Thomas J. Cook, Hugh D. Grove and Gordon Von Stroh
Volume 4, Number 2, pp. 94-107

Abstract: In Part I of this case, LT Helmets was a rapidly growing, privately held company. Sales had quadrupled and profits had nearly doubled over the last four fiscal years from September 1988 through September 1992. In Part II of this case, the major issues from Part I have come together to cause a severe liquidity crisis for LT Helmets which is on the verge of bankruptcy as of March, 1993. The obvious solution is to liquidate inventories at discounted prices to meet potential, new investors' demands. This solution makes LT Helmets a discounter by default. The subtle alternative is to maintain LT's traditional high end market strategy which falls short of meeting the investors' short term liquidity demands for LT. Additional strategies will have to be considered to convince these investors to take a longer term view of LT's prospects.

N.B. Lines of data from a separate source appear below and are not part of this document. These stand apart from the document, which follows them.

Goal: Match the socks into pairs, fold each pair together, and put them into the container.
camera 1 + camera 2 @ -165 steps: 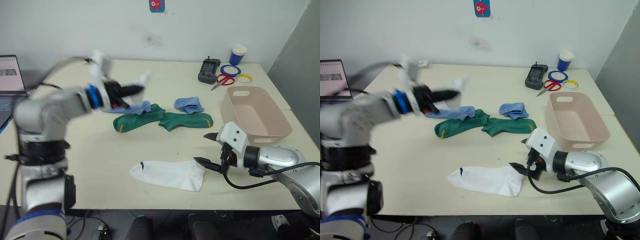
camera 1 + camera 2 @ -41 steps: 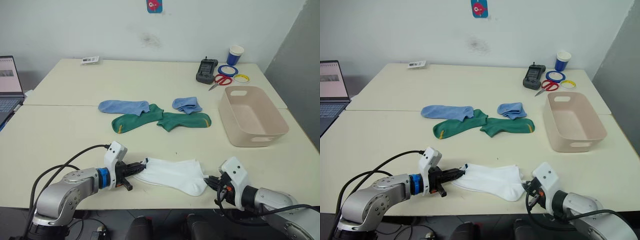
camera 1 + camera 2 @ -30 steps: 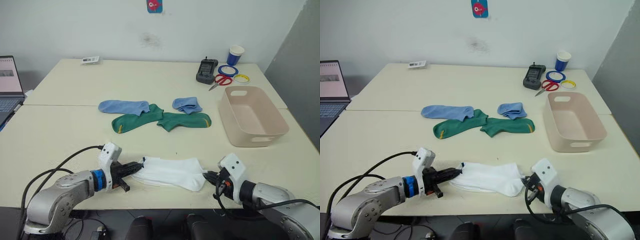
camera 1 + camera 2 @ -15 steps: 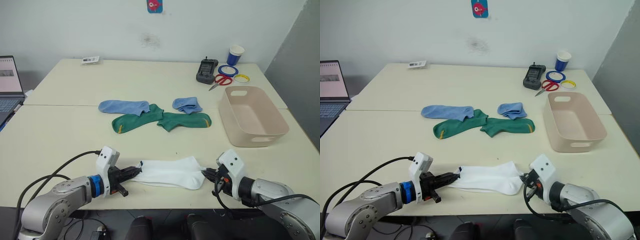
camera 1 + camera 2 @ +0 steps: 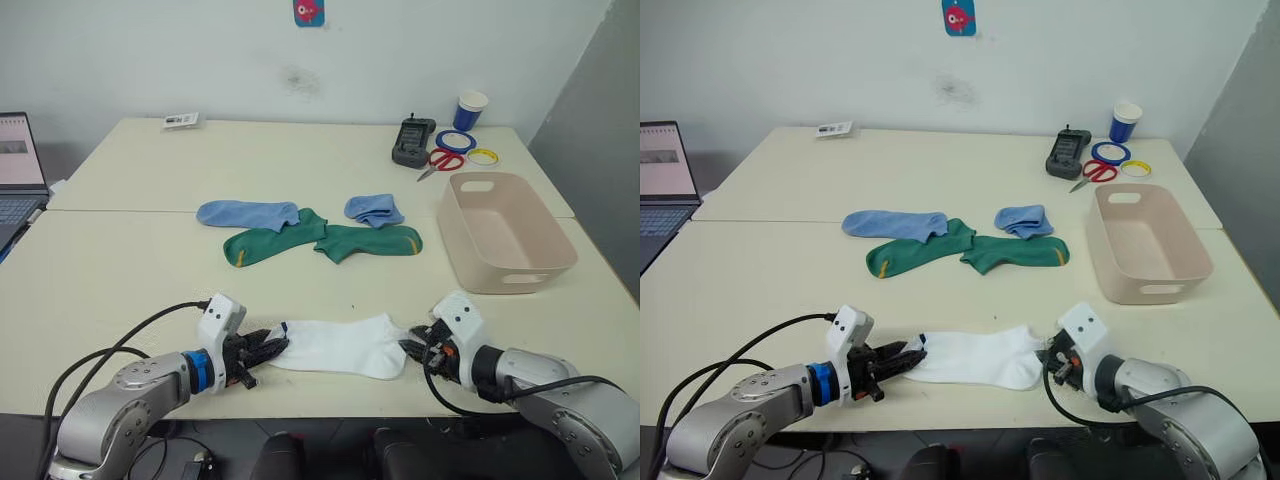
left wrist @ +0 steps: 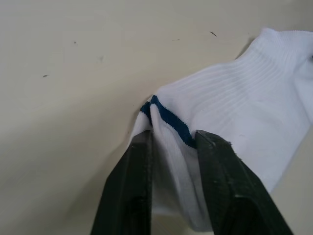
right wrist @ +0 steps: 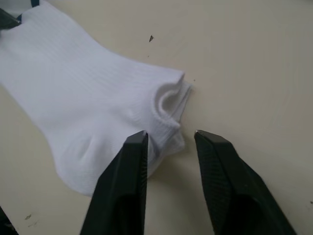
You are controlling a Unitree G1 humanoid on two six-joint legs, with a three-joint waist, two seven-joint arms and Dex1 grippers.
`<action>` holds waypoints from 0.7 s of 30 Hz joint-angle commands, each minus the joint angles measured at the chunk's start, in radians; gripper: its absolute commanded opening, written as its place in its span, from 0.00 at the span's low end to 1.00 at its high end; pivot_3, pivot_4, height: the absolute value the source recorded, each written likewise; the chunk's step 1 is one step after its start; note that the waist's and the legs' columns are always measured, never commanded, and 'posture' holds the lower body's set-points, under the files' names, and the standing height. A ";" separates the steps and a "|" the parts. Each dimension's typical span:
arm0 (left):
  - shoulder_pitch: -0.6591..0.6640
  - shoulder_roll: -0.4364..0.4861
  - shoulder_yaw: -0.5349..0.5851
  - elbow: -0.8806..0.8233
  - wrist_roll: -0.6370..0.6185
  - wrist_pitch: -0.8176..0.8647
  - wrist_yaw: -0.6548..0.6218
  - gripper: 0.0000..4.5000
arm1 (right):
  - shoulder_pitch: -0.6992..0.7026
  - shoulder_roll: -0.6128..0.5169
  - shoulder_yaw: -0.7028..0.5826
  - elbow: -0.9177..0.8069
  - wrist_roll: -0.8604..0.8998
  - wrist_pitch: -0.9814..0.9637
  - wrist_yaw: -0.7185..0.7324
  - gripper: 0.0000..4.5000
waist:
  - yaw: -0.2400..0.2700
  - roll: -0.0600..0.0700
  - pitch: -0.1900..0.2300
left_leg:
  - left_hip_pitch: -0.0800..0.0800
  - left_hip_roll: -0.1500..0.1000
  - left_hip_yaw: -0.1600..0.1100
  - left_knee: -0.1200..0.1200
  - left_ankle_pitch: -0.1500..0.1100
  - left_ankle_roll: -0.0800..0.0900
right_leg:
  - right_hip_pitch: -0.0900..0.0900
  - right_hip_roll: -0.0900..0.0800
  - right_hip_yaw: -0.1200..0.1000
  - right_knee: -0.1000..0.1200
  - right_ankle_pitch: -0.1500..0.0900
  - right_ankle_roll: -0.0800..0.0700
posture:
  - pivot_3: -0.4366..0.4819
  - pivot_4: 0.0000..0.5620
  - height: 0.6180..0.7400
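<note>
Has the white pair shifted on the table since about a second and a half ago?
Yes. The white socks now lie stretched flatter between the left gripper and right gripper, slightly farther from the table's near edge, toward the green socks.

Cream table (image 5: pixel 130 260) — white socks (image 5: pixel 340 346) near front edge, green socks (image 5: pixel 320 241), blue socks (image 5: pixel 248 212), tub (image 5: pixel 510 232), cup (image 5: pixel 473 109).

A blue paper cup (image 5: pixel 472 108), red scissors (image 5: pixel 441 161) and a black device (image 5: pixel 415 141) sit at the table's (image 5: pixel 130 270) far edge.
</note>
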 commanded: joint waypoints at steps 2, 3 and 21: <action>0.017 0.010 0.066 -0.001 0.017 -0.100 -0.026 0.68 | -0.009 -0.024 -0.086 -0.083 0.042 0.001 0.026 0.75 | 0.000 0.000 0.000 | 0.000 0.000 0.000 0.000 0.000 0.000 | 0.000 0.000 0.000 0.000 0.000 0.000 | 0.48 0.27 0.93; 0.015 0.010 0.092 -0.002 -0.003 -0.098 -0.030 0.68 | -0.006 -0.035 -0.106 -0.094 0.052 0.000 0.040 0.82 | 0.000 0.000 0.000 | 0.000 0.000 0.000 0.000 0.000 0.000 | 0.000 0.000 0.000 0.000 0.000 0.000 | 0.48 0.27 0.93; -0.239 0.098 -0.184 0.033 0.076 -0.247 -0.335 0.00 | -0.133 0.011 0.217 0.027 -0.094 -0.311 0.072 0.32 | 0.001 0.000 0.000 | -0.002 -0.001 0.002 -0.001 0.000 0.000 | -0.001 0.000 0.001 -0.003 0.000 0.000 | 0.48 0.27 0.93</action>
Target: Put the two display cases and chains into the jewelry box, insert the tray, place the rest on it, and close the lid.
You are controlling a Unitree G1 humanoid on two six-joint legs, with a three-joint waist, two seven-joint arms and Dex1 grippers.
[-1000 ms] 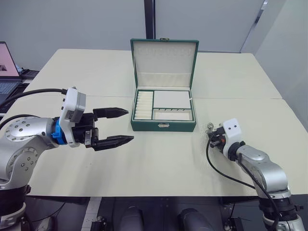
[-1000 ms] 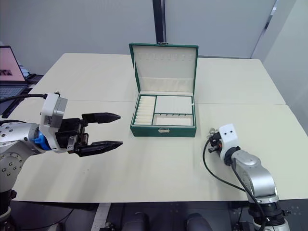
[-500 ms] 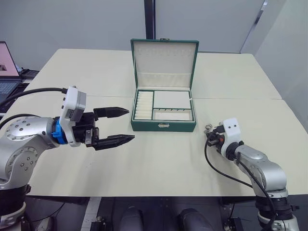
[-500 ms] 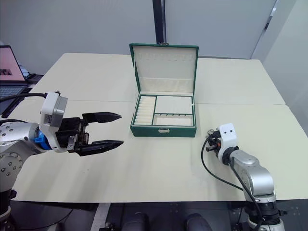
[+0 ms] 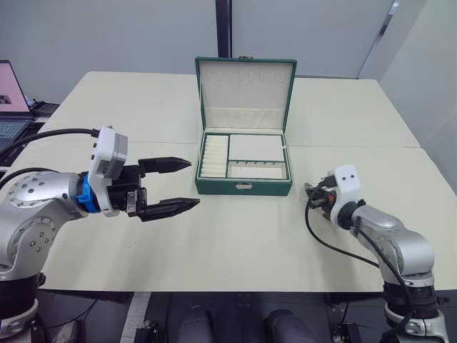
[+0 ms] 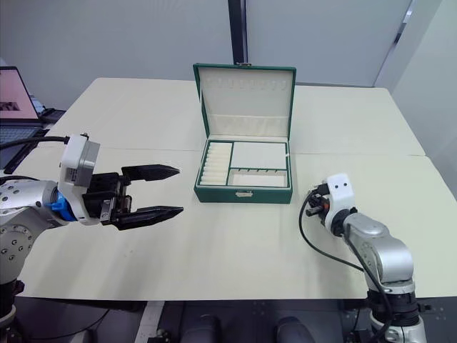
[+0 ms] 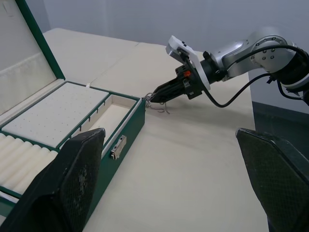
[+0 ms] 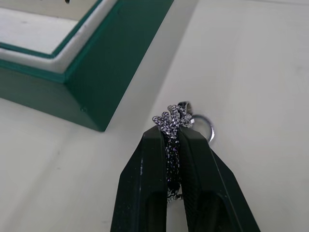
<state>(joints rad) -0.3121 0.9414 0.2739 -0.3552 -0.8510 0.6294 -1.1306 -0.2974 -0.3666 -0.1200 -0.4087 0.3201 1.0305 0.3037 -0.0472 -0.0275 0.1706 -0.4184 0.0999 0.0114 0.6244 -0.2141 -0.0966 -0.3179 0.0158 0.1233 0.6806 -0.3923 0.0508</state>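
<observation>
Right gripper [image 8: 173, 137] is clamped on the silver chain cluster [image 8: 174, 118], now carried closer to the jewelry box [image 5: 243, 187] just ahead of its tips. Tray [image 5: 244, 157] already sits inside; cluster goes there next. Left gripper [image 5: 168, 186] hovers spread, empty.

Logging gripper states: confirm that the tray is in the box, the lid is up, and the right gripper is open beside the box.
Not open. The right wrist view shows the right gripper shut on a chain beside the box. The rest holds.
</observation>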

One key strategy would be to focus upon flexibility by serving both markets at the cost of obtaining additional financing beyond this arbitrary two-month cutoff demanded by these potential investors. A general case update, explaining the current status of the company and its new owners, is provided at the end of these teaching notes. The case raises several important managerial accounting issues with related finance and management issues. This case has been used in managerial accounting courses for master of Accountancy and Executive MBA students, in elective finance courses, and in capstone management strategy courses for both MBA and undergraduate students.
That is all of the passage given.